What the task asks – Please filter the data below down to the lines holding the string "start".

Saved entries
++++++

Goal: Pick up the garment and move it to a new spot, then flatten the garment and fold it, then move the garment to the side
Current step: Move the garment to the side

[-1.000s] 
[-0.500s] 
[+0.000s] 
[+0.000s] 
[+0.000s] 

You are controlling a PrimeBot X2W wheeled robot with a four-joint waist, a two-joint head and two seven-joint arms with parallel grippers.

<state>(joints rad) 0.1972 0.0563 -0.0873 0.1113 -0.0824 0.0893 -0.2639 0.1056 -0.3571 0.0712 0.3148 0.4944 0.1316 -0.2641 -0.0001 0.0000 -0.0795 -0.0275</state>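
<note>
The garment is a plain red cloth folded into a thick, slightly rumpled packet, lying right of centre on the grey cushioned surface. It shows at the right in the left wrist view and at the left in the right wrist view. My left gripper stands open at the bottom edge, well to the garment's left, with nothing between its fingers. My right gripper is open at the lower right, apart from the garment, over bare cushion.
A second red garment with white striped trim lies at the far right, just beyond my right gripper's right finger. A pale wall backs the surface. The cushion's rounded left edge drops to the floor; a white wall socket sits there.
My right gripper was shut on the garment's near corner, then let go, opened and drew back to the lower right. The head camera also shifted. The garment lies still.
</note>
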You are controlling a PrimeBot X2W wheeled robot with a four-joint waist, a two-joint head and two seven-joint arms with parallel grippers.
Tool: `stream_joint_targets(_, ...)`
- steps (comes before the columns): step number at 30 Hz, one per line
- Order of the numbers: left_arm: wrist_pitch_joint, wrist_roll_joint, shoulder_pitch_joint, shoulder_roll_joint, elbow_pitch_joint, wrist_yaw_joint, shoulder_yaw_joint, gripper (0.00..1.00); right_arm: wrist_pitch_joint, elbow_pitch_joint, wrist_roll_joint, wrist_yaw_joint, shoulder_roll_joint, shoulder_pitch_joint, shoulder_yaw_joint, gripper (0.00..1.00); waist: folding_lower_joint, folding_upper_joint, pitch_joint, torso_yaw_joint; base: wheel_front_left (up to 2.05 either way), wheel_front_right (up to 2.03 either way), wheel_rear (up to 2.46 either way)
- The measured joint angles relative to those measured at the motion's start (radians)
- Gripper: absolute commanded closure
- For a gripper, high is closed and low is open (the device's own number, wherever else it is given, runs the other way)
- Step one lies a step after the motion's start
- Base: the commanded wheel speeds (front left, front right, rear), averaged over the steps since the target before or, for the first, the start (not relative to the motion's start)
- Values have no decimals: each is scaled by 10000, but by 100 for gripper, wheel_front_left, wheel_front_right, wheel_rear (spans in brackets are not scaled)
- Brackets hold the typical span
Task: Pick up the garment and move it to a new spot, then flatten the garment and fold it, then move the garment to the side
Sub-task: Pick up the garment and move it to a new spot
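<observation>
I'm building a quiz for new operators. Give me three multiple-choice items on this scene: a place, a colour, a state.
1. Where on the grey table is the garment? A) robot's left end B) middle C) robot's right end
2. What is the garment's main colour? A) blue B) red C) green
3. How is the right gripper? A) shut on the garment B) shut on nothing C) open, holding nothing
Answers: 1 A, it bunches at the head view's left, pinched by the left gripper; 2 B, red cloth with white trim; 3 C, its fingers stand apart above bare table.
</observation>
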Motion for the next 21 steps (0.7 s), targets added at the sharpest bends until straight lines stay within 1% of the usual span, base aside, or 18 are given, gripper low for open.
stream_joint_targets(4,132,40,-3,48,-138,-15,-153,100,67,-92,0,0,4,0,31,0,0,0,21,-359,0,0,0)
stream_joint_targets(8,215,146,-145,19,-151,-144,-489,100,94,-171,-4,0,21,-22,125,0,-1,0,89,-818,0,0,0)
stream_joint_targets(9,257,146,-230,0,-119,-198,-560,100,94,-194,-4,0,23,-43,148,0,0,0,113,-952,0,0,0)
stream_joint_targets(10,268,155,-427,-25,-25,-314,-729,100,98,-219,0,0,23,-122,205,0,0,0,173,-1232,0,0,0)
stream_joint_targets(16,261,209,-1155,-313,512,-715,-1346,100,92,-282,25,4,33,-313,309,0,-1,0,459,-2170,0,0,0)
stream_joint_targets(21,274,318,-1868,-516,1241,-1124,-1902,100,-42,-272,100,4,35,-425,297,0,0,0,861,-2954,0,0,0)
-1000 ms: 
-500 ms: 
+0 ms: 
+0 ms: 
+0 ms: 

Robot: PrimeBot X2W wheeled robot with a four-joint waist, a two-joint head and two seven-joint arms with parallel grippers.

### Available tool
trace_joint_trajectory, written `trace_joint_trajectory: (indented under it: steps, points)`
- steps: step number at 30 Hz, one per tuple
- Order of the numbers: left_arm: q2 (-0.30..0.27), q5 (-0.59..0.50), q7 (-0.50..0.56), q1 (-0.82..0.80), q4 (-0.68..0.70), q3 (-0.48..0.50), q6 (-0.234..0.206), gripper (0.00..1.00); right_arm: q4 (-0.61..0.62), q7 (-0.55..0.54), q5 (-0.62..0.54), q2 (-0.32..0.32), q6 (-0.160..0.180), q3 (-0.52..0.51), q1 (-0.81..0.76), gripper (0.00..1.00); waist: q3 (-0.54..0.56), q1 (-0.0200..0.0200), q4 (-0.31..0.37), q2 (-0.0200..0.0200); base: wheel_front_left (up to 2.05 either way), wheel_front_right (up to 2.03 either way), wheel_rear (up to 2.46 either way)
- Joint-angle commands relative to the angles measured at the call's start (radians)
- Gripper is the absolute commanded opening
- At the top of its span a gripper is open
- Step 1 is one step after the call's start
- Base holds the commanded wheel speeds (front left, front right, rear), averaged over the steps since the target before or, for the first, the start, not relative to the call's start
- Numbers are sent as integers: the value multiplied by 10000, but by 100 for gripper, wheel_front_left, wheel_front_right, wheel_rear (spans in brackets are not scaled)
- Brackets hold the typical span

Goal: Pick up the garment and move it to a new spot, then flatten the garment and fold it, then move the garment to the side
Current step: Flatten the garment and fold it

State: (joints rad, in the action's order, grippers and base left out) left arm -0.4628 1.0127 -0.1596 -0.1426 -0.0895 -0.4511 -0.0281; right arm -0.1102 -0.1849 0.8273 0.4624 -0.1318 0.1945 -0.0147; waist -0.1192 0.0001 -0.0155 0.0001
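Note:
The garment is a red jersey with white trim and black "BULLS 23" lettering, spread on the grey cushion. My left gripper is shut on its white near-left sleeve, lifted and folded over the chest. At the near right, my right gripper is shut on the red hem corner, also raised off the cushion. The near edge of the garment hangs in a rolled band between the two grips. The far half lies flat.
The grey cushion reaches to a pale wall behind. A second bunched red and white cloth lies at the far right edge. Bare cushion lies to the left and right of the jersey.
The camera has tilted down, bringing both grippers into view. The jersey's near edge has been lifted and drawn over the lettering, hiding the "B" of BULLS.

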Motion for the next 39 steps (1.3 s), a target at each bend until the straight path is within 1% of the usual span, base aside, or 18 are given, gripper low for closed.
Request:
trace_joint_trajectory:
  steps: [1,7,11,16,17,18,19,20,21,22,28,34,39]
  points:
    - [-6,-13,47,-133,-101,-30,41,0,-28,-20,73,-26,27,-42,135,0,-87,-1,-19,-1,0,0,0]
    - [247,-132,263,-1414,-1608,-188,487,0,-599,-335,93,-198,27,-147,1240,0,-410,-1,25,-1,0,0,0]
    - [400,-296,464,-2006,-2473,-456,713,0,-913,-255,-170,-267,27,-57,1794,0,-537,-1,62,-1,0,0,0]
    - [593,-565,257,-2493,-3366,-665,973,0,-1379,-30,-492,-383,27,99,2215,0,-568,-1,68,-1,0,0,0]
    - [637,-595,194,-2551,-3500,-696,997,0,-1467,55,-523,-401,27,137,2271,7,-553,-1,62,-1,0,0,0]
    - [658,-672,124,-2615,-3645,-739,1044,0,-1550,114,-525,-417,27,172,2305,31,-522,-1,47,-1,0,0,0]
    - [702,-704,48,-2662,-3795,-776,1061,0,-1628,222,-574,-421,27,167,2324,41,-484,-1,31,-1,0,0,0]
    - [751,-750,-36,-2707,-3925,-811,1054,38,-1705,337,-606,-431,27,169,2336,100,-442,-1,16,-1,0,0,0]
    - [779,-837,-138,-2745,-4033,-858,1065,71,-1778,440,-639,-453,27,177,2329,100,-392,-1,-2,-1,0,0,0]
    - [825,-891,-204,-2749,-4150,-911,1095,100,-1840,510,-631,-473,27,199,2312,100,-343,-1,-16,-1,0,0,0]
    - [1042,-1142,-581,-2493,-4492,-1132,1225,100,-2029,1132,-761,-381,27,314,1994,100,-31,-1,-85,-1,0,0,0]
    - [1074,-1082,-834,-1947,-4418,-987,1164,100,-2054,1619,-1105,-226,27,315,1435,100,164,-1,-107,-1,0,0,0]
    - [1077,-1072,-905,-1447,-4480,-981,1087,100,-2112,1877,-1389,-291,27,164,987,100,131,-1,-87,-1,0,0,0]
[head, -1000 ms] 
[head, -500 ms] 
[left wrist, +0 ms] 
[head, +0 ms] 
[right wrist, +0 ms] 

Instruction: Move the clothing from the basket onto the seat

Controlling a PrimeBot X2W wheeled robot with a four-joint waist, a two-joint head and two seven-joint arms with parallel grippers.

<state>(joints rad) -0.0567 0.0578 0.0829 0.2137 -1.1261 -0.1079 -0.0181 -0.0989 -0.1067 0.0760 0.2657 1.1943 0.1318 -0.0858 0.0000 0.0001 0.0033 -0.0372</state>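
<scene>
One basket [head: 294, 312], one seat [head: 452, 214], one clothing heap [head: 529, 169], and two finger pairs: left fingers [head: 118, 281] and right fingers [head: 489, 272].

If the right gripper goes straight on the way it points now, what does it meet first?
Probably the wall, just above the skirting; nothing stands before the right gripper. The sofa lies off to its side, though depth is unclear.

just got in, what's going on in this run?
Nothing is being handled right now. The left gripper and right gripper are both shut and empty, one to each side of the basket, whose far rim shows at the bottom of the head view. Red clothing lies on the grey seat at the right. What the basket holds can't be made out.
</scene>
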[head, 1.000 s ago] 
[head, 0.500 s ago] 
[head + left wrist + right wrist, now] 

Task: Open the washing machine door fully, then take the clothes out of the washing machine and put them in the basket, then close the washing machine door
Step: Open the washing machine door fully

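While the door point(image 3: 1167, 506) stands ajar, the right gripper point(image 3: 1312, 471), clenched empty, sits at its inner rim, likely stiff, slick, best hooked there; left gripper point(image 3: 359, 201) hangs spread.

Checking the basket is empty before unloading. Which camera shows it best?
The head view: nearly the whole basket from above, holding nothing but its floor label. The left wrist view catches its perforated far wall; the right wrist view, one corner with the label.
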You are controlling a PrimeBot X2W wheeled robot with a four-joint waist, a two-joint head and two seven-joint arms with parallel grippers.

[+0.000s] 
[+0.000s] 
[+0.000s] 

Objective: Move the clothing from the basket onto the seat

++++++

Solution to the problem –
- The measured joint angles relative to those measured at the motion's start (radians)
- Step one lies a step after the motion's start
- Base: the commanded wheel speeds (front left, front right, rear), averaged over the steps since the target before or, for the first, the start (not relative to the motion's start)
- Joint-angle commands relative to the angles measured at the call's start (radians)
- Step 1 is one step after the call's start
- Base holds the commanded wheel speeds (front left, front right, rear), averaged over the steps since the target before or, for the first, the start, not relative to the call's start

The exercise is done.